What is expected
Each line below from the one containing "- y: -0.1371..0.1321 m" through the one containing "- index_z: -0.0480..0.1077" is to be given again exactly, and no line outside that span.

The data
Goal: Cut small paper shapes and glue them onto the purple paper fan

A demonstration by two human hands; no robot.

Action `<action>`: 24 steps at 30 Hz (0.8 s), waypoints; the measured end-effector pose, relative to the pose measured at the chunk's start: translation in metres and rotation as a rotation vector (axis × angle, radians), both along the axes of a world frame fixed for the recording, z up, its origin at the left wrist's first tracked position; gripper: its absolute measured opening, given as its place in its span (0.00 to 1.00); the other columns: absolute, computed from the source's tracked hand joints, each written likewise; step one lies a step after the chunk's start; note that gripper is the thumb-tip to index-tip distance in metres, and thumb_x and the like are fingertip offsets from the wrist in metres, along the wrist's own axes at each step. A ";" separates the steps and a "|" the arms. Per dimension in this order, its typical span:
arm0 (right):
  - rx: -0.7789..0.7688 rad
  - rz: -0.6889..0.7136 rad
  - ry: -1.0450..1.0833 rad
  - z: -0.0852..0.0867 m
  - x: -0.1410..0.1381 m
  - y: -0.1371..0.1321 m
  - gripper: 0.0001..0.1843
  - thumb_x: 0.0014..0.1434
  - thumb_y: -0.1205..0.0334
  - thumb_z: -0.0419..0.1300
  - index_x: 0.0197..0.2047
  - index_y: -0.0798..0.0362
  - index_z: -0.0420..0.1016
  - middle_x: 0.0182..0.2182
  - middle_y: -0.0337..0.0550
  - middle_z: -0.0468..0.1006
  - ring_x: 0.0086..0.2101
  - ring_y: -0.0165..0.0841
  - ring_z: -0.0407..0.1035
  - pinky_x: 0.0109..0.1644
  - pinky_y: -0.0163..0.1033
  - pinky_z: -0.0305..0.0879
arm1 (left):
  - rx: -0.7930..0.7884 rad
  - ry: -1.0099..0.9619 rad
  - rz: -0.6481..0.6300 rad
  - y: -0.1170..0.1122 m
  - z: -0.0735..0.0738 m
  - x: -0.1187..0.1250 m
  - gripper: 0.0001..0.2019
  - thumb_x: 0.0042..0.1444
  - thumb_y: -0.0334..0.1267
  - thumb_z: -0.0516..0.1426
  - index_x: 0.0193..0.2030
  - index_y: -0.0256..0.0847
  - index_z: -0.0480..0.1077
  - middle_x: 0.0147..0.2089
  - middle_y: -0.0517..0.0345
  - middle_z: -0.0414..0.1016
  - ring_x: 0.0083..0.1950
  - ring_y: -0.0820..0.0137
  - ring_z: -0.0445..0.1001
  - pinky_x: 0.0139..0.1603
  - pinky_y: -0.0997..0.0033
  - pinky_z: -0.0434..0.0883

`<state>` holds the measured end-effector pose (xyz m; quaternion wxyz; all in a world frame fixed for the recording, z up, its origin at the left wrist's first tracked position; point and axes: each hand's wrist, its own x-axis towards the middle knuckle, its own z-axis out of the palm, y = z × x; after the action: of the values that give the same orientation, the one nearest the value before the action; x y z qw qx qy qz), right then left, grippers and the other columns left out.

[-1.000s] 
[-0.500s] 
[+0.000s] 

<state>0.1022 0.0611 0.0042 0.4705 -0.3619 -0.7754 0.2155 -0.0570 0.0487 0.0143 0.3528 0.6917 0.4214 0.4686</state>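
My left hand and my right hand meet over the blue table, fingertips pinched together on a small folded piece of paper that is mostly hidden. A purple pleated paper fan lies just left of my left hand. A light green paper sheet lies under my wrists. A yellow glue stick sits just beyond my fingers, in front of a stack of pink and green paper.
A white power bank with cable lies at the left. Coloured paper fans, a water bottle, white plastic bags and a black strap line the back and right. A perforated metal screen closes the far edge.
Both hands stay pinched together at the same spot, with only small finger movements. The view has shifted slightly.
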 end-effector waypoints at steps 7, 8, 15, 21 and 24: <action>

Response below
  - y: -0.1371..0.1321 m
  - gripper: 0.0001..0.1843
  - thumb_x: 0.0014..0.1434
  - thumb_y: -0.1205..0.0334
  - thumb_z: -0.0419..0.1300
  - index_x: 0.0197..0.2047
  - index_y: -0.0798..0.0362
  - index_z: -0.0420..0.1016
  - middle_x: 0.0182..0.2182
  - middle_y: -0.0337..0.0550
  - middle_z: -0.0468..0.1006
  - ring_x: 0.0086..0.2101
  - ring_y: -0.0165..0.0841
  - ring_z: -0.0407..0.1035
  - pinky_x: 0.0109..0.1644
  - pinky_y: -0.0163..0.1033
  - pinky_z: -0.0305..0.0879
arm1 (left):
  - rx: -0.7930..0.7884 rad
  - ry: -1.0099..0.9619 rad
  - rz: -0.6481..0.6300 rad
  - y: -0.1170..0.1122 m
  - z: -0.0735..0.0738 m
  - x: -0.1187..0.1250 m
  - gripper: 0.0001..0.2019
  - thumb_x: 0.0042..0.1444
  - thumb_y: -0.0334..0.1267
  - thumb_z: -0.0516..0.1426
  - index_x: 0.0193..0.2030
  - index_y: -0.0256..0.0847
  - index_z: -0.0480..0.1077

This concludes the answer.